▶ _GIVEN INFORMATION_
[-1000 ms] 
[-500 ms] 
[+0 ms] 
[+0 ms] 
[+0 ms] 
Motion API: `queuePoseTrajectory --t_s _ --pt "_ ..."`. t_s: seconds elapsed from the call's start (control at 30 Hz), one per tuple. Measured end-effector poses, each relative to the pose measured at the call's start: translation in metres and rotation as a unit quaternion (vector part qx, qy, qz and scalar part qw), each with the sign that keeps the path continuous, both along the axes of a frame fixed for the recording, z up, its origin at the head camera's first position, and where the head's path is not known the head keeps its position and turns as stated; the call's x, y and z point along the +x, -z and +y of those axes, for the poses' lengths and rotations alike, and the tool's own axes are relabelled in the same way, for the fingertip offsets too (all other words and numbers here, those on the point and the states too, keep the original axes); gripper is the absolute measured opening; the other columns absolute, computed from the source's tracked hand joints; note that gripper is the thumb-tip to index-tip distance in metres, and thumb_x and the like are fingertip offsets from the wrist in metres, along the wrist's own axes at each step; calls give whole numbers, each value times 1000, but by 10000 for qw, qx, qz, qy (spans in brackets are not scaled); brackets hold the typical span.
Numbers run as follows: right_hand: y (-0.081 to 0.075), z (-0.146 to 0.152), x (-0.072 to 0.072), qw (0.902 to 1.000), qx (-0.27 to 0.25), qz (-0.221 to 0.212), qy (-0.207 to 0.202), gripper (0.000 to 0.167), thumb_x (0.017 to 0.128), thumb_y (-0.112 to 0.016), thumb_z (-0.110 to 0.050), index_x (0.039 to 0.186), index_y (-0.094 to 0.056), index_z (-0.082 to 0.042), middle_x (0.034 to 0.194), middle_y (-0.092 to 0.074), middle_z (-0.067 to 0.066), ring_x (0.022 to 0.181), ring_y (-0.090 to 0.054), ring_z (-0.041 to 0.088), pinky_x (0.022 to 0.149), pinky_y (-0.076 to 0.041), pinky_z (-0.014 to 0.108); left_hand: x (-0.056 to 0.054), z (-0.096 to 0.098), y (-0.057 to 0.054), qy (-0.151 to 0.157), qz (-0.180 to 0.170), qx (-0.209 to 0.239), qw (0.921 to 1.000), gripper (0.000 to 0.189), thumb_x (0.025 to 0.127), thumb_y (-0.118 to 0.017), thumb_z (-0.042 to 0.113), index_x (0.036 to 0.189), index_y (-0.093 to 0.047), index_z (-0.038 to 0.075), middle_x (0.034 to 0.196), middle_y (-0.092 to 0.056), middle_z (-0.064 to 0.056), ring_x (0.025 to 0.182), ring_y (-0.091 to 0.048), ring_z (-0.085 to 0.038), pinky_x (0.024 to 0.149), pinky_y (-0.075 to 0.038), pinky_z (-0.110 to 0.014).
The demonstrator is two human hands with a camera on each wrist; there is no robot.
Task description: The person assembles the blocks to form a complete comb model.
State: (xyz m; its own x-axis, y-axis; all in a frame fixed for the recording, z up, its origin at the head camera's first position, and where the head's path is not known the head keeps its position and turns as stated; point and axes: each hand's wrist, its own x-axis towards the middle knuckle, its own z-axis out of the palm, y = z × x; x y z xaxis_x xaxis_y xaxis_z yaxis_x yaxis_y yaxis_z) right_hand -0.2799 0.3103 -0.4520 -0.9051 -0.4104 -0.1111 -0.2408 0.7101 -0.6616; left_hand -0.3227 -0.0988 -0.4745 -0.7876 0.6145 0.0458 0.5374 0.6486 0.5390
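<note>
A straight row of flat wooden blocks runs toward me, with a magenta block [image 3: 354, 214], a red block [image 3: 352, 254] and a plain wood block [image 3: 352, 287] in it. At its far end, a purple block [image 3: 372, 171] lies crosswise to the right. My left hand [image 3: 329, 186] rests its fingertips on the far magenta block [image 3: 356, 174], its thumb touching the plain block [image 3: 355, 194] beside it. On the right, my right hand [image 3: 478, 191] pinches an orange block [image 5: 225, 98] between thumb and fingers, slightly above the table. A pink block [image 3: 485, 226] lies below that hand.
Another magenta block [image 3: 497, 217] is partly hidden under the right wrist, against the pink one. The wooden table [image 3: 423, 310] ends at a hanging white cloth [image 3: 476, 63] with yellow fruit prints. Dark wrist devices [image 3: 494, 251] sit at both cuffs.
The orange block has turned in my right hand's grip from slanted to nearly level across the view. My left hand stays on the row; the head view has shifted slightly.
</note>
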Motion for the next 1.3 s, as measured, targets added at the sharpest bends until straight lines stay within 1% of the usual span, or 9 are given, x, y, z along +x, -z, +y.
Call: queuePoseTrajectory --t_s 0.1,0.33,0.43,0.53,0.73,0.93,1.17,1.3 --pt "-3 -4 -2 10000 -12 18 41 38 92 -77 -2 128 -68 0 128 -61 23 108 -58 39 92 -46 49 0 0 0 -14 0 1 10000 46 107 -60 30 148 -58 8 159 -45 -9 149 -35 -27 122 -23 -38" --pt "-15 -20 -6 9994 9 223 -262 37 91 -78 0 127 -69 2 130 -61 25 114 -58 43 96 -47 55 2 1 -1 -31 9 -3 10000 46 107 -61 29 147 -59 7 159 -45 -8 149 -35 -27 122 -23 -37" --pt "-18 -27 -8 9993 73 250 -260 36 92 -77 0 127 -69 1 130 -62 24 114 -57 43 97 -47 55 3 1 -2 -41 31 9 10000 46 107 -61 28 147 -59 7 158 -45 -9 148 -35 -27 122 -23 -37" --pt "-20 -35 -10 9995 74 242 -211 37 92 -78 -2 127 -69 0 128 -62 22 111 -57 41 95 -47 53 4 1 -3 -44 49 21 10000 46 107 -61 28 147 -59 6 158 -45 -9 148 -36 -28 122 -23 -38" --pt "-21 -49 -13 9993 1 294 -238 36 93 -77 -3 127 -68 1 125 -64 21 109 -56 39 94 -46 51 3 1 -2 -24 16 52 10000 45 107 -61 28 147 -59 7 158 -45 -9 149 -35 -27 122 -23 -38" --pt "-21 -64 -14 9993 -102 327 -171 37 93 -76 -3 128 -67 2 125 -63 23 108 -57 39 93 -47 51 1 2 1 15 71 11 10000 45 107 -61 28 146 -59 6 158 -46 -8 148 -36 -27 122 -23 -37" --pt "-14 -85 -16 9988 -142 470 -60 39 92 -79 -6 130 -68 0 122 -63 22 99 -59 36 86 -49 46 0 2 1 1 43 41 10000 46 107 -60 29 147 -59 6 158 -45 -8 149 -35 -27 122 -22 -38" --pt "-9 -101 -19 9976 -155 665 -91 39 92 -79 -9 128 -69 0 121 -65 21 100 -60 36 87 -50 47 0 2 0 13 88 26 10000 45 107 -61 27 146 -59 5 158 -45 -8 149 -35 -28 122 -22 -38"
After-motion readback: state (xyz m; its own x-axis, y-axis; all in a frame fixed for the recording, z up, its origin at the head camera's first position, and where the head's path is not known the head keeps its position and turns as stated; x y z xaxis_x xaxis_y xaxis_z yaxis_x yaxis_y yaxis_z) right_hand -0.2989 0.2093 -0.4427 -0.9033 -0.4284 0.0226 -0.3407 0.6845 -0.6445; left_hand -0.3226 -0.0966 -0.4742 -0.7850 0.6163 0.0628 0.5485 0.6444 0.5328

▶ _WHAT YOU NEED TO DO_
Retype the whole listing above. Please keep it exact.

▶ _FINAL ANSWER_
[-1000 ms] 
[-500 ms] 
[+0 ms] 
[+0 ms] 
[+0 ms] 
Motion API: `queuePoseTrajectory --t_s _ --pt "_ ..."`. t_s: seconds elapsed from the call's start (control at 30 Hz), one per tuple. Measured end-effector poses, each relative to the pose measured at the call's start: translation in metres and rotation as a unit quaternion (vector part qx, qy, qz and scalar part qw), each with the sign that keeps the path continuous, both along the axes of a frame fixed for the recording, z up, its origin at the head camera's first position, and where the head's path is not known the head keeps its position and turns as stated; the call's x, y and z point along the +x, -z and +y of those axes, for the poses' lengths and rotations alike, and the tool's own axes are relabelled in the same way, for the fingertip offsets too (all other words and numbers here, those on the point and the states too, keep the original axes); gripper is the absolute measured opening; the other columns absolute, computed from the source's tracked hand joints; note that gripper is the thumb-tip to index-tip distance in metres, and thumb_x and the like are fingertip offsets from the wrist in metres, along the wrist's own axes at each step; calls give whole numbers, each value times 1000, but by 10000 for qw, qx, qz, qy (spans in brackets are not scaled); brackets hold the typical span.
Numbers run as follows: right_hand: y (-0.081 to 0.075), z (-0.146 to 0.152), x (-0.072 to 0.072), qw (0.902 to 1.000), qx (-0.27 to 0.25), qz (-0.221 to 0.212), qy (-0.207 to 0.202), gripper (0.000 to 0.167), thumb_x (0.017 to 0.128), thumb_y (-0.112 to 0.016), thumb_z (-0.110 to 0.050), index_x (0.039 to 0.186), index_y (-0.094 to 0.056), index_z (-0.082 to 0.042), middle_x (0.034 to 0.194), middle_y (-0.092 to 0.074), middle_z (-0.067 to 0.066), ring_x (0.022 to 0.181), ring_y (-0.090 to 0.054), ring_z (-0.041 to 0.088), pinky_x (0.022 to 0.149), pinky_y (-0.076 to 0.041), pinky_z (-0.014 to 0.108); left_hand: x (-0.056 to 0.054), z (-0.096 to 0.098), y (-0.057 to 0.054), qy (-0.151 to 0.157), qz (-0.180 to 0.170), qx (-0.209 to 0.239), qw (0.921 to 1.000), gripper (0.000 to 0.189), thumb_x (0.025 to 0.127), thumb_y (-0.118 to 0.017), thumb_z (-0.042 to 0.113), index_x (0.036 to 0.189), index_y (-0.093 to 0.047), index_z (-0.038 to 0.075), middle_x (0.034 to 0.196), middle_y (-0.092 to 0.056), middle_z (-0.064 to 0.056), ring_x (0.025 to 0.182), ring_y (-0.091 to 0.048), ring_z (-0.085 to 0.038), pinky_x (0.024 to 0.149), pinky_y (-0.075 to 0.038), pinky_z (-0.110 to 0.014).
The demonstrator is two human hands with a camera on each wrist; there is no robot.
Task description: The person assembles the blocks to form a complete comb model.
State: (xyz m; its own x-axis, y-axis; all in a frame fixed for the recording, z up, its origin at the head camera's first position, and where the head's path is not known the head keeps its position and turns as stated; point and axes: each hand's wrist, its own x-axis towards the middle knuckle, its own z-axis out of the palm, y = z × x; x y z xaxis_x xaxis_y xaxis_z yaxis_x yaxis_y yaxis_z) right_hand -0.2799 0.3103 -0.4520 -0.9051 -0.4104 -0.1111 -0.2408 0.7101 -0.6616; left_hand -0.3227 -0.0988 -0.4745 -0.7876 0.6145 0.0458 0.5374 0.6486 0.5390
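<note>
A straight row of flat wooden blocks runs toward me, with a magenta block [image 3: 354, 214], a red block [image 3: 352, 254] and a plain wood block [image 3: 352, 287] in it. At its far end, a purple block [image 3: 372, 171] lies crosswise to the right. My left hand [image 3: 329, 186] rests its fingertips on the far magenta block [image 3: 356, 174], its thumb touching the plain block [image 3: 355, 194] beside it. On the right, my right hand [image 3: 478, 191] pinches an orange block [image 5: 225, 98] between thumb and fingers, slightly above the table. A pink block [image 3: 485, 226] lies below that hand.
Another magenta block [image 3: 497, 217] is partly hidden under the right wrist, against the pink one. The wooden table [image 3: 423, 310] ends at a hanging white cloth [image 3: 476, 63] with yellow fruit prints. Dark wrist devices [image 3: 494, 251] sit at both cuffs.
The orange block has turned in my right hand's grip from slanted to nearly level across the view. My left hand stays on the row; the head view has shifted slightly.
</note>
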Motion for the next 1.3 s, as measured, targets added at the sharpest bends until straight lines stay within 1% of the usual span, or 9 are given, x, y, z along +x, -z, +y.
Call: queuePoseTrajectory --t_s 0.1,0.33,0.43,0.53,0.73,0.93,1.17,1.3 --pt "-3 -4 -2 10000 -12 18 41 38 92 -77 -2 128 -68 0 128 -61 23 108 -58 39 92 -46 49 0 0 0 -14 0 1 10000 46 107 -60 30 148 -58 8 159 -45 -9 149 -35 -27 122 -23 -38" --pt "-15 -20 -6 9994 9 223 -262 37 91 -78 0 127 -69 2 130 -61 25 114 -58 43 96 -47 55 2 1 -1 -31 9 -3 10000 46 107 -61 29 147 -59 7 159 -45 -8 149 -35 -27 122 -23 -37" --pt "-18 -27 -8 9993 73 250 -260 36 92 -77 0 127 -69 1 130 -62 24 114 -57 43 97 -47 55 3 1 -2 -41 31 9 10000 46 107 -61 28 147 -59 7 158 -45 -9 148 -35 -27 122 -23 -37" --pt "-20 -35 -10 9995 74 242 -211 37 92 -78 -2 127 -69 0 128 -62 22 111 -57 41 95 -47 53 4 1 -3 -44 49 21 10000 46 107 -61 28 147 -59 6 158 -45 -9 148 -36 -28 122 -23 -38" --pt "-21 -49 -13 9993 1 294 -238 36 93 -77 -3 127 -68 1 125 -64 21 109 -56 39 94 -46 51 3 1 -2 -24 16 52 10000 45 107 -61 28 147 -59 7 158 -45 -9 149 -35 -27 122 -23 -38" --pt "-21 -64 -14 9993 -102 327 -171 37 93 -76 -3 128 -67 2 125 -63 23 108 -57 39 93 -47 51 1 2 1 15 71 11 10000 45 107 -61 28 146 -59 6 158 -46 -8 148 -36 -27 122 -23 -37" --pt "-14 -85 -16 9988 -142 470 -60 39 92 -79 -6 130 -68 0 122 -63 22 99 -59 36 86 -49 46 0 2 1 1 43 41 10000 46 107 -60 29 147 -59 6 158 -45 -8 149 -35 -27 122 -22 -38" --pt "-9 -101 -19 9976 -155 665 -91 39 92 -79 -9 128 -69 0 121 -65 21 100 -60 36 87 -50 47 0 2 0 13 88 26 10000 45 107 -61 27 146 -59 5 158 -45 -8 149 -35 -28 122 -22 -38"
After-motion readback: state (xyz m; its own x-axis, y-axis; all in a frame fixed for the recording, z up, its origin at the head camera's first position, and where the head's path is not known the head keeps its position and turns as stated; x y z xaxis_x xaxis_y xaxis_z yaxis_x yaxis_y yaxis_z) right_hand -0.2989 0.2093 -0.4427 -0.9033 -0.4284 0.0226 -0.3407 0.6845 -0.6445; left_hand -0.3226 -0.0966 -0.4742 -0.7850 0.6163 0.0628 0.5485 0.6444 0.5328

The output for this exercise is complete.